**REQUIREMENT:** How many lines in these records include the string "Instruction"? Reply with that number alone.

**Excerpts from a dataset:**
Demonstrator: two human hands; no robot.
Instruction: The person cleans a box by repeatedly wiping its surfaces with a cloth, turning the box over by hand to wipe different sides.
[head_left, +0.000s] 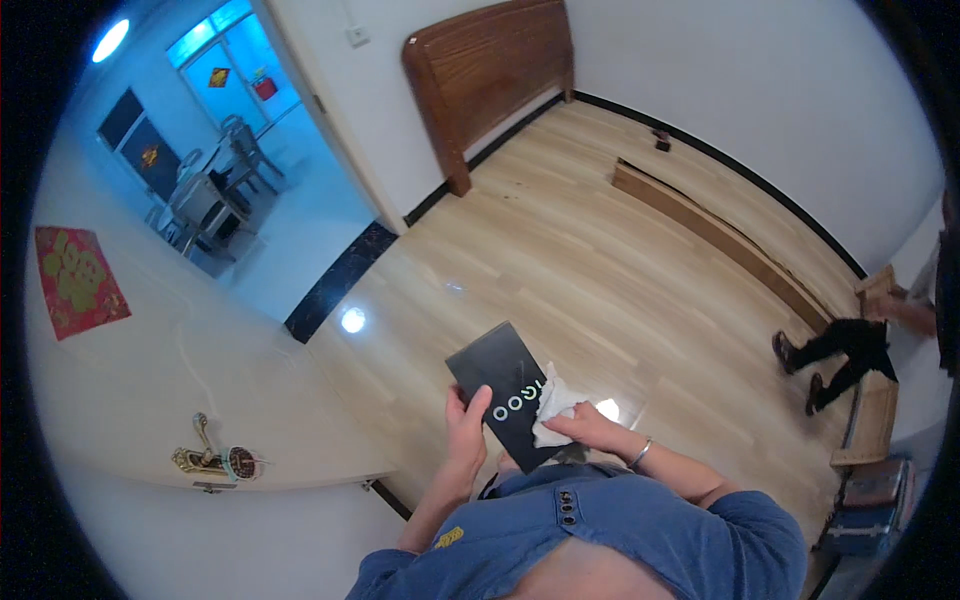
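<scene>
A flat black box point(505, 360) with pale lettering is held tilted in front of my body. Around its left edge my left hand point(466, 428) is closed, with the thumb on the top face. My right hand point(597, 425) pinches a crumpled white cloth or tissue point(556, 403), which lies against the box's right side and covers part of the lettering. The underside of the box and the fingers beneath it are hidden.
A wooden headboard point(500, 85) leans by the wall; a long wooden rail point(720, 235) lies on the floor. At right are another person's legs point(850, 350) beside wooden pieces, plus stacked cases point(870, 510). A door with a handle point(205, 460) stands left of me.
</scene>
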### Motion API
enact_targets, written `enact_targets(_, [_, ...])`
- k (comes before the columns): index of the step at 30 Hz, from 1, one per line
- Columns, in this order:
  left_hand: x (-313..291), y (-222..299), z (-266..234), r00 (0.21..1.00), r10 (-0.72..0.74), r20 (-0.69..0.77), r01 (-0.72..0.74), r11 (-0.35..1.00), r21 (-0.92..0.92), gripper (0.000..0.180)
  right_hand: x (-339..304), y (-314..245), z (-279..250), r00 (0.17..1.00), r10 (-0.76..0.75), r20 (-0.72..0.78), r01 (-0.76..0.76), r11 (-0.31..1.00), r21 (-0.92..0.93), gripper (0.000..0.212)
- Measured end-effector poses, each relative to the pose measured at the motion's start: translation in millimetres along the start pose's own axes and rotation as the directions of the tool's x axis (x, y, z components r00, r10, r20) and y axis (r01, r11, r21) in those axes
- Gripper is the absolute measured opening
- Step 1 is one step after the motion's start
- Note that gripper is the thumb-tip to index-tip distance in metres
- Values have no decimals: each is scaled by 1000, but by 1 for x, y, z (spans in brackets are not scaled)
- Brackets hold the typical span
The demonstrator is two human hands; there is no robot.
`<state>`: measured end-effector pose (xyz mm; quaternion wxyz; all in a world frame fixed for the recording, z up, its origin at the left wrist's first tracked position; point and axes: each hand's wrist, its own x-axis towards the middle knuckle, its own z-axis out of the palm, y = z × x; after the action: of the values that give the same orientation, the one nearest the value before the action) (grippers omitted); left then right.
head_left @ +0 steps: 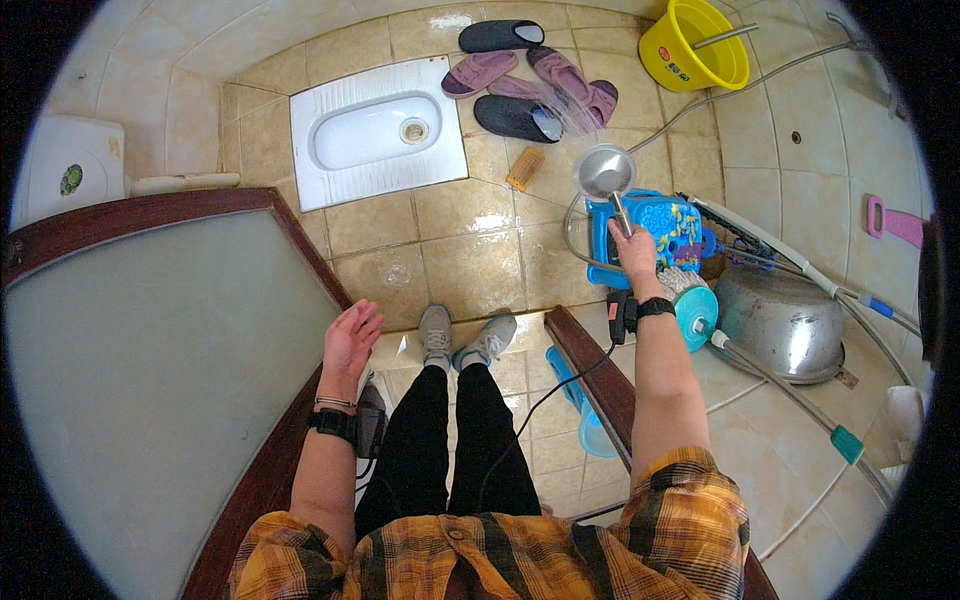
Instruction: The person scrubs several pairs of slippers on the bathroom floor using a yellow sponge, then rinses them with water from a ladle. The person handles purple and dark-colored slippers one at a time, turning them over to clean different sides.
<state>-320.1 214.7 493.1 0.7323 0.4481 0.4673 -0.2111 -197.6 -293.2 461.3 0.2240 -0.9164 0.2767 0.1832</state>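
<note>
My right hand is closed around the handle of a silver shower head, held out over the tiled floor. A spray of water leaves it toward a purple slipper and a black slipper. Another purple slipper and another black one lie beside them. An orange-yellow brush rests on the wet tiles nearer to me. Beside the door frame, my left hand hangs in the air with its fingers apart, holding nothing.
A white squat toilet is set in the floor at the left. Along the right stand a yellow bucket, a blue plastic stool, a mop and a large metal basin. A frosted door stands at my left.
</note>
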Motion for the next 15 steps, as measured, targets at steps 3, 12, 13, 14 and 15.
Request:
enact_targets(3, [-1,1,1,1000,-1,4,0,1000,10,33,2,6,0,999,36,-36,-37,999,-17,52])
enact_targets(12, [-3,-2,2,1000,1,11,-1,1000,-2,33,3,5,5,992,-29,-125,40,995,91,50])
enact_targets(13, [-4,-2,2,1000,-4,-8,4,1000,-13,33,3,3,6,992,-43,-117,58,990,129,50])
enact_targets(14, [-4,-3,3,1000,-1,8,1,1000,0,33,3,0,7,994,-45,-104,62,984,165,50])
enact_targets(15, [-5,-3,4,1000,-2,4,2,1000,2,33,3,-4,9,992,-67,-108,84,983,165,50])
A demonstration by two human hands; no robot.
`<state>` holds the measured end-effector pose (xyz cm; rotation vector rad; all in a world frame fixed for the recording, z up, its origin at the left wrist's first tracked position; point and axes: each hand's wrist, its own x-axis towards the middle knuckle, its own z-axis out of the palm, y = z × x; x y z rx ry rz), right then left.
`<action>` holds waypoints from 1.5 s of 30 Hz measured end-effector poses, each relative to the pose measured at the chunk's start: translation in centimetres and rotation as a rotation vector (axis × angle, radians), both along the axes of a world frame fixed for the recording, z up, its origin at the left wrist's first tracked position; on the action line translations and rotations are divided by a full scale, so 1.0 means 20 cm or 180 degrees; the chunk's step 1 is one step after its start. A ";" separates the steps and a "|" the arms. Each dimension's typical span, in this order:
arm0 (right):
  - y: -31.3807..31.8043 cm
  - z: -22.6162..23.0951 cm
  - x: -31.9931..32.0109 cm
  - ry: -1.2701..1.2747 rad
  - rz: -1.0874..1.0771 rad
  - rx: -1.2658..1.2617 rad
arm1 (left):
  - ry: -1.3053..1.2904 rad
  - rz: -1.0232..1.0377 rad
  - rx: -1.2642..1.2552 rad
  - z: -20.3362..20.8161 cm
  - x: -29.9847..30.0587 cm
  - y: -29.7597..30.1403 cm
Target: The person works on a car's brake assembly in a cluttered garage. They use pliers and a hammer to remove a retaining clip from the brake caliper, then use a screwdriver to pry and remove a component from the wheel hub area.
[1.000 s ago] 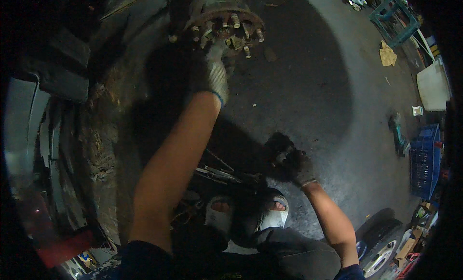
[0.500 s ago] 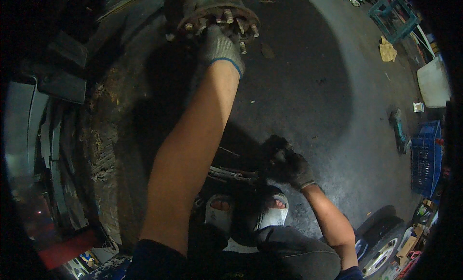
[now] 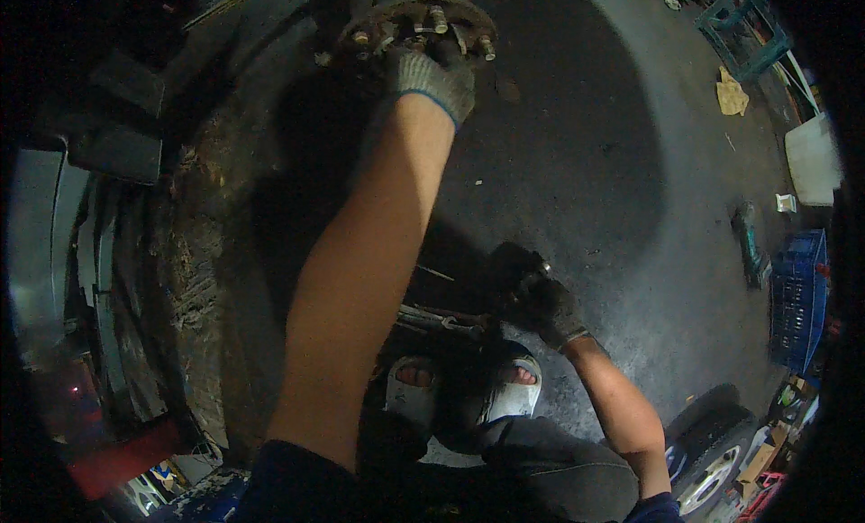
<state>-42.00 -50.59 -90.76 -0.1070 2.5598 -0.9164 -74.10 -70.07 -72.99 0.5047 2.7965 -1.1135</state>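
A rusty wheel hub [image 3: 410, 18] with several studs standing out from its flange is at the top of the view. My left hand [image 3: 432, 80], in a grey knit glove with a blue cuff, reaches up against the hub's near face. Its fingers are lost in shadow among the studs. Lower right of centre, my right hand [image 3: 560, 314], in a darker, dirty glove, is closed around a dark object with a shiny metal end [image 3: 542, 268]. Deep shadow hides what kind of thing it is. Beside it, near my feet, lie several metal wrenches [image 3: 446, 321].
On the right are a blue plastic basket [image 3: 798, 298], a teal power tool [image 3: 748, 244], a white container [image 3: 814, 163] and a green crate [image 3: 743, 32]. A wheel with a tyre [image 3: 716, 460] stands lower right. Grey panels [image 3: 40, 244] line the left side.
The whole view has shifted slightly. My left hand has turned a little at the hub, its glove looking wider. The shiny metal end at my right hand now shows more plainly.
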 end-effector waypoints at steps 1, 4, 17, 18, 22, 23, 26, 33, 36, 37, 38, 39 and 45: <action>0.00 -0.01 0.01 -0.0213 -0.0099 0.0125 | -0.0015 0.0005 -0.0018 -0.01 0.01 -0.01; 0.00 -0.03 0.04 0.0278 -0.0408 -0.0606 | -0.0026 -0.0003 -0.0103 -0.03 0.01 -0.02; 0.00 -0.13 0.04 0.0029 -0.0595 -0.1275 | -0.0027 0.0068 -0.0210 -0.07 -0.06 0.04; 0.02 -0.11 0.04 0.0076 -0.0197 -0.0796 | -0.0044 0.0068 -0.0217 -0.07 -0.06 0.04; 0.02 -0.02 0.02 0.0665 0.0107 -0.0614 | -0.0069 0.0064 -0.0235 -0.09 -0.05 0.00; 0.02 0.00 0.02 0.0424 -0.0111 -0.0819 | -0.0074 0.0075 -0.0243 -0.09 -0.05 -0.01; -0.01 0.01 0.01 0.0216 -0.0233 -0.0805 | -0.0109 0.0113 -0.0281 -0.10 -0.06 -0.01; 0.02 -0.06 0.02 0.0845 -0.0015 -0.0680 | -0.0048 0.0119 -0.0093 -0.09 -0.09 0.02; 0.02 -0.09 0.03 0.0520 0.0043 -0.0660 | -0.0027 0.0120 -0.0041 -0.10 -0.09 0.00; 0.01 -0.09 0.03 0.0282 0.0012 -0.0538 | -0.0028 0.0135 -0.0028 -0.10 -0.09 -0.01; 0.02 -0.09 0.03 0.0215 -0.0149 -0.0927 | -0.0018 0.0134 -0.0013 -0.10 -0.09 -0.02; 0.00 -0.09 0.02 0.0164 -0.0364 -0.1245 | -0.0021 0.0132 -0.0003 -0.11 -0.09 -0.02; 0.02 -0.01 -0.01 0.0233 0.0246 -0.0591 | 0.0004 0.0145 0.0078 -0.10 -0.11 0.02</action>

**YOUR SOLUTION:** 2